As a result of its financial ties to COVID-19 vaccine manufacturers, its involvement in clinical trials for all of the currently available COVID-19 vaccines, and its stake in the approval and widespread dissemination and use of COVID-19 vaccines, [Rutgers is] conflicted from making any objective decision or imposing any mandate concerning the administration of COVID-19 vaccines upon its students.

JA 206. Based on these allegations, the Complaint asserted seven claims, three of which have been abandoned on appeal.16 The four remaining claims, for which the Students sought damages as well as injunctive relief,17 are: (1) preemption under the federal Emergency Use Authorization ("EUA") statute, 21 U.S.C. § 360bbb-3; (2) lack of authorization under New Jersey law; (3) violation of substantive due process under the Fourteenth Amendment; and (4) violation of equal protection under the Fourteenth Amendment for the unequal treatment of (a) staff and students, as only the latter were initially required to vaccinate; and (b) vaccinated and unvaccinated students (including unvaccinated students with "natural immunity" from having had COVID-19).

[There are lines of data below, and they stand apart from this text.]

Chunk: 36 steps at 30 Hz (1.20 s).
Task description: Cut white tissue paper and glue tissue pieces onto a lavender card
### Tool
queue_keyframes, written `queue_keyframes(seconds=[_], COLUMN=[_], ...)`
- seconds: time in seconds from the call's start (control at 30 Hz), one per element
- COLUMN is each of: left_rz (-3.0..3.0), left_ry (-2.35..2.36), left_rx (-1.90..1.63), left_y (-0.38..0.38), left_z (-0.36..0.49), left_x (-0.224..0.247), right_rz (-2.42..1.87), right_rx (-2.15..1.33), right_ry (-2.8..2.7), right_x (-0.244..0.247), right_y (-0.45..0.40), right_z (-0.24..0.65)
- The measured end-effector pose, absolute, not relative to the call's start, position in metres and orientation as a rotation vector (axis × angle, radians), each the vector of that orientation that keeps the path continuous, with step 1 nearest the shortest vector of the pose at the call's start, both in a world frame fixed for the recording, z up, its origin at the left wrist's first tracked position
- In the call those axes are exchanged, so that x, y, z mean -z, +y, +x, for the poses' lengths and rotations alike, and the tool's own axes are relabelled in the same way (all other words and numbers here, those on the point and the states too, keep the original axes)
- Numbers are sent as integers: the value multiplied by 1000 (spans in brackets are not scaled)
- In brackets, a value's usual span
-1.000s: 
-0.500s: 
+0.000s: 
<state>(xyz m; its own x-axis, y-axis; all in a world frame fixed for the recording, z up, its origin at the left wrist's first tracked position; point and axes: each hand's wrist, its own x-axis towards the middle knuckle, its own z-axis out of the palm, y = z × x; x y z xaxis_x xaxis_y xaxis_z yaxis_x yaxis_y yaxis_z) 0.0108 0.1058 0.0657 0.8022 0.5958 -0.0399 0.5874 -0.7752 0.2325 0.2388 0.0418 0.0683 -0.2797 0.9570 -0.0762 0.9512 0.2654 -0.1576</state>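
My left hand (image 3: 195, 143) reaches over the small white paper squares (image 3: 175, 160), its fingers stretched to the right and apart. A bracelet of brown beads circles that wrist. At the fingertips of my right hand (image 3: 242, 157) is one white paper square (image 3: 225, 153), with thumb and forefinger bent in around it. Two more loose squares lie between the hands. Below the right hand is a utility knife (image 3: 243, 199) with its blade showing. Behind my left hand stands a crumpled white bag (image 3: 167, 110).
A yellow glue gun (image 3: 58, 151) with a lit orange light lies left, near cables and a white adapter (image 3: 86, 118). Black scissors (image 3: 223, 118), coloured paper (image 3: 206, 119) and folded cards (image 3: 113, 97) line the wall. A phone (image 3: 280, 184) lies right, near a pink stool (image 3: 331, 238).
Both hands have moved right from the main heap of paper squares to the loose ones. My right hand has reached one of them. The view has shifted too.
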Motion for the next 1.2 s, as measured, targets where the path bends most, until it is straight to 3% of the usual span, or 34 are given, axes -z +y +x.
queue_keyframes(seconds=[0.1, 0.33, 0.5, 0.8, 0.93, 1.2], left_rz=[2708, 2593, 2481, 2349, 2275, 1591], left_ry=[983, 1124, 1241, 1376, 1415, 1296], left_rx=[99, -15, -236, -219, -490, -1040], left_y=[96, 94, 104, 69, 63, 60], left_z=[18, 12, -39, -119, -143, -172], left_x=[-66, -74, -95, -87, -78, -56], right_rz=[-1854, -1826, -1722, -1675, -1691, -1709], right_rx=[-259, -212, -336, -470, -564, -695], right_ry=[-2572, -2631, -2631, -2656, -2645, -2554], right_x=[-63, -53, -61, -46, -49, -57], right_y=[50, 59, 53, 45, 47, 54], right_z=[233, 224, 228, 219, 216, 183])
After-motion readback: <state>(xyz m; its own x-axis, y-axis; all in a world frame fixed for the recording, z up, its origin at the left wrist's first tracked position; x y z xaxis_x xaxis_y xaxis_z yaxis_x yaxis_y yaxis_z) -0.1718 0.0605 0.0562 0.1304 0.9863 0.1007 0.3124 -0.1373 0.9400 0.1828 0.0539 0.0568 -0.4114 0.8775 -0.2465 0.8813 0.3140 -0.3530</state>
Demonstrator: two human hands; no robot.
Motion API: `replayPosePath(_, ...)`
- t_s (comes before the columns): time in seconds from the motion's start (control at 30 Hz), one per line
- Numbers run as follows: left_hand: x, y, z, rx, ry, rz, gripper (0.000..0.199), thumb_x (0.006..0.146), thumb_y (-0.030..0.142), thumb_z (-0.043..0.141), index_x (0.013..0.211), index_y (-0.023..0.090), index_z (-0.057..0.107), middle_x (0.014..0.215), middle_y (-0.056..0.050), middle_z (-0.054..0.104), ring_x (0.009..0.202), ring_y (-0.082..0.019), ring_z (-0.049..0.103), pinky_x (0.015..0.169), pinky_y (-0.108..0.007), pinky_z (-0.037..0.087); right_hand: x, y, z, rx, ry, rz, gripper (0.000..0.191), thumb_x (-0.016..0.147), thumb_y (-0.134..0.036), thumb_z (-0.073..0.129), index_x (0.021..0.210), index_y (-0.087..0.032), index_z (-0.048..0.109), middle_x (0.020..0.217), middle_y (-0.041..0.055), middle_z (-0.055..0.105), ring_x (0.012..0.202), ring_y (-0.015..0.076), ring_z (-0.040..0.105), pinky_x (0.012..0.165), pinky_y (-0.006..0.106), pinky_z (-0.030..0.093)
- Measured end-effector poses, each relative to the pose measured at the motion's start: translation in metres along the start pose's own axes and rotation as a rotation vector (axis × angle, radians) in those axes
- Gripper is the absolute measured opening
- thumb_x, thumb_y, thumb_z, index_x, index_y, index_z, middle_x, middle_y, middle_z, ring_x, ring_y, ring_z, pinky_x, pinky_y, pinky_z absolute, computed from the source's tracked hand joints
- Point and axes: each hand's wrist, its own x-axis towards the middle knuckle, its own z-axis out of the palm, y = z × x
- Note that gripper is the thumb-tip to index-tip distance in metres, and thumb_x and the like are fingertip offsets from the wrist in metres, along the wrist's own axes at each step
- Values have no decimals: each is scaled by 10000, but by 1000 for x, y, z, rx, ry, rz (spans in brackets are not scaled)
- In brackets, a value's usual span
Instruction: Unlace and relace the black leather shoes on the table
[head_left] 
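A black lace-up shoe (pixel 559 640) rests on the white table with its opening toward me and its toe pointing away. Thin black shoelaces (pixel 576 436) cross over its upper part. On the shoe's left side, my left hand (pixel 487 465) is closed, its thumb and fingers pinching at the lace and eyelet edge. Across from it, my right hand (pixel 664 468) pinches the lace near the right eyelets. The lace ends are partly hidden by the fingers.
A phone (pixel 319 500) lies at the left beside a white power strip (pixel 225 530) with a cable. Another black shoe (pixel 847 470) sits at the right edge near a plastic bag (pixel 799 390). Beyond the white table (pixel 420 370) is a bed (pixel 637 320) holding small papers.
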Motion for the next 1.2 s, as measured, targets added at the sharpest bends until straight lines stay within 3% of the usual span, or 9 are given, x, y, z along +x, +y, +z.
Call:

The District Court granted Rutgers' motion to dismiss, brought under Federal Rule of Civil Procedure 12(b)(6), concluding that none of the claims pleaded stated a viable cause of action. At the outset, the District Court found that all Students, other than Pinto and CHD, lacked standing and that their claims were moot, because they were exempt from Rutgers' vaccine requirement. It then considered the Students' constitutional claims, first recognizing that the Supreme Court's seminal decision in Jacobson v. Massachusetts, 197 U.S. 11, 25 S.Ct. 358, 49 L.Ed. 643 (1905) permitted a state to require its residents to be vaccinated, even without exemptions,...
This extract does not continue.